Dans son discours d’ouverture précédent, François Legault avait surtout parlé santé. Il aura fallu, cette fois-ci, attendre la 50e minute de son allocution pour que la question soit abordée pour la peine. Bien avant ses grandes visées économiques, c’est pourtant cet enjeu qui risque d’occuper le plus clair du temps du premier ministre au cours des prochaines semaines.

Ce dernier s’est essentiellement borné, pour le coup, à répéter les grandes lignes du plan déposé par Christian Dubé le printemps dernier. Il faut dire que plusieurs des objectifs que le gouvernement s’était alors donnés demeurent toujours hors d’atteinte, comme la mise au pas des agences privées de placement ou la fin des heures supplémentaires obligatoires pour les infirmières.

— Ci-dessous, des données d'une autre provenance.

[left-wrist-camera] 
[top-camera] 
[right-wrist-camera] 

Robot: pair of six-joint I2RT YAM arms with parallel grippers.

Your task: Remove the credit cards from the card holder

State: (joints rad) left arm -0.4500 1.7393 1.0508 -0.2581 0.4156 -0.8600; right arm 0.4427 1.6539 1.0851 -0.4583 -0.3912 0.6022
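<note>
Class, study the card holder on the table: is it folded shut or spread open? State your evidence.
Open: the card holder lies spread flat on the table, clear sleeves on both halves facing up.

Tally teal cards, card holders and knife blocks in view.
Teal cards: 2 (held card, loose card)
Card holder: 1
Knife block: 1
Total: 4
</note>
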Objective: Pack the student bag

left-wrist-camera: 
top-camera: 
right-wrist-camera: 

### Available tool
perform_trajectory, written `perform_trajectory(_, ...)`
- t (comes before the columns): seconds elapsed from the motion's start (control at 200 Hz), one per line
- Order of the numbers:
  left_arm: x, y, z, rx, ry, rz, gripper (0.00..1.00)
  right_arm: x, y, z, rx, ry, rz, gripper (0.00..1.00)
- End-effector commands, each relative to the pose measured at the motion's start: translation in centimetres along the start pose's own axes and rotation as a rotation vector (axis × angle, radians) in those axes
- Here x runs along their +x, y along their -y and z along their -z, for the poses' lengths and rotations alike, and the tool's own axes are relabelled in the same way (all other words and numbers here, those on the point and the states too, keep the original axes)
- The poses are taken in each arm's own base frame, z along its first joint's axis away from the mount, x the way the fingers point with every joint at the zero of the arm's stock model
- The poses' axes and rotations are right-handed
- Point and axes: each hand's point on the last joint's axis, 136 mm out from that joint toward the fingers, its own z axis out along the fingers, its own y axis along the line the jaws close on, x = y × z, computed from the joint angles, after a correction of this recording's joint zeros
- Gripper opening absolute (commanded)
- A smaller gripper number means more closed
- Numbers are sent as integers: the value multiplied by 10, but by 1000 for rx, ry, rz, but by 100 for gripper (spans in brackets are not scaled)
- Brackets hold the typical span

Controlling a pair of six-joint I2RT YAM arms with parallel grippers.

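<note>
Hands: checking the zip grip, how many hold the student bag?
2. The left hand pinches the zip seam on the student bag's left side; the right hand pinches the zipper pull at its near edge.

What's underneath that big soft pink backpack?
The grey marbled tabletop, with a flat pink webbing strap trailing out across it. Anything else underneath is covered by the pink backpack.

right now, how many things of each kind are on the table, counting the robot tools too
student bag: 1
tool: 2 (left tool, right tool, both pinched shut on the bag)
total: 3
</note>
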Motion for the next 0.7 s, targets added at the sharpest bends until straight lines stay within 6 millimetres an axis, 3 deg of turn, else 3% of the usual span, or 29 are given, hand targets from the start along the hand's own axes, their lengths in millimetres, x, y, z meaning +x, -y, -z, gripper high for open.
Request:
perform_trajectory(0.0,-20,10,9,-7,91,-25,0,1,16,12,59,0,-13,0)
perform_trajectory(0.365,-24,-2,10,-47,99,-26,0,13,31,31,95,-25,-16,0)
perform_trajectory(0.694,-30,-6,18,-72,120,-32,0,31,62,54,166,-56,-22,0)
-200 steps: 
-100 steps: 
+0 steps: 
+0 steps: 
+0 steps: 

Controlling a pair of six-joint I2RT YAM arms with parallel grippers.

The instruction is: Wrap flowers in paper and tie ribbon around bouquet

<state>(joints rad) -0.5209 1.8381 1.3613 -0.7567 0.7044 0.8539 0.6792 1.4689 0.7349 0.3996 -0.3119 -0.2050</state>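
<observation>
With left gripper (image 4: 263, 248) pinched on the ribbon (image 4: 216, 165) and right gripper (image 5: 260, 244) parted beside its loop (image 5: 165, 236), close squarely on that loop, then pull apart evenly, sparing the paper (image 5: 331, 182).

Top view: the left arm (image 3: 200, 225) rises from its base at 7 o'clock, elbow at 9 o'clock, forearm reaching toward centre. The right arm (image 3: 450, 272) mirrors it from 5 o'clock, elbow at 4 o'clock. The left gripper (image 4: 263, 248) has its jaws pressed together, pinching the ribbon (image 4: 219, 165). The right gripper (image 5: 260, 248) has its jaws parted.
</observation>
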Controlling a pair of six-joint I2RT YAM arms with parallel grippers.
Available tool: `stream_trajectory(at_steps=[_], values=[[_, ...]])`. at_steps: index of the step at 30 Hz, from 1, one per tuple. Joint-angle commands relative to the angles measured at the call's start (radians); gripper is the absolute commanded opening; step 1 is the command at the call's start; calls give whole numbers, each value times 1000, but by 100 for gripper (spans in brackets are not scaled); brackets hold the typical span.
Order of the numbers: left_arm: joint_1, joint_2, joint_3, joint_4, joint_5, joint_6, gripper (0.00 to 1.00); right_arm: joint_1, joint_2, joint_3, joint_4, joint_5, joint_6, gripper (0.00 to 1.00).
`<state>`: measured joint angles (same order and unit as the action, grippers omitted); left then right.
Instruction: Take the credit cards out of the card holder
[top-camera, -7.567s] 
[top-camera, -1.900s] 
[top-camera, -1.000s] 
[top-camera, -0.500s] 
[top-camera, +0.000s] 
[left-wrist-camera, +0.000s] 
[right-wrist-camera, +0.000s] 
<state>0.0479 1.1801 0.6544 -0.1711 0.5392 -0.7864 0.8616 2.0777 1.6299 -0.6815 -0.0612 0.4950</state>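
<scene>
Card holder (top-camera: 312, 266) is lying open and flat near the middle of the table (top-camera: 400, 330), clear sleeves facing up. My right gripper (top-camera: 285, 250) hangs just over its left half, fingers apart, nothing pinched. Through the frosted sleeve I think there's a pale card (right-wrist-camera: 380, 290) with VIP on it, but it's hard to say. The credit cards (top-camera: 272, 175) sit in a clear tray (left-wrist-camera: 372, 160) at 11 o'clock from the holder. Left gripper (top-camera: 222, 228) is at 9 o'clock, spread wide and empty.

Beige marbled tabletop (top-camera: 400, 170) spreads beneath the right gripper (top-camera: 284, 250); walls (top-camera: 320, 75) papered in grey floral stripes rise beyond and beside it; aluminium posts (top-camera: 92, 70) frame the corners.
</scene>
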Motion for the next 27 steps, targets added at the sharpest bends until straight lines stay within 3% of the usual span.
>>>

Il ne faudrait pas non plus accorder trop d’importance aux discours d’ouverture, qui regorgent souvent de beaux projets qui ne voient jamais le jour. De nombreuses promesses formulées dans le discours d’ouverture prononcé par François Legault en 2018 auraient littéralement pu se retrouver dans son allocution de mercredi, sans qu’on ne puisse relever le moindre anachronisme. On n’a qu’à penser au redressement national en éducation, à la modernisation du système de justice, à la régionalisation de l’immigration, ou encore, à la révolution numérique des services publics, tous promis à l’époque.

La pandémie a certes entraîné de nombreux retards. Le défi consistera précisément, ces quatre prochaines années, à ne pas se laisser ensevelir par les questions d’intendance quotidienne pour mieux garder les yeux rivés sur les objectifs.

François Legault a obtenu un deuxième mandat, mais nul ne sait s’il en décrochera un troisième. C’est maintenant ou jamais.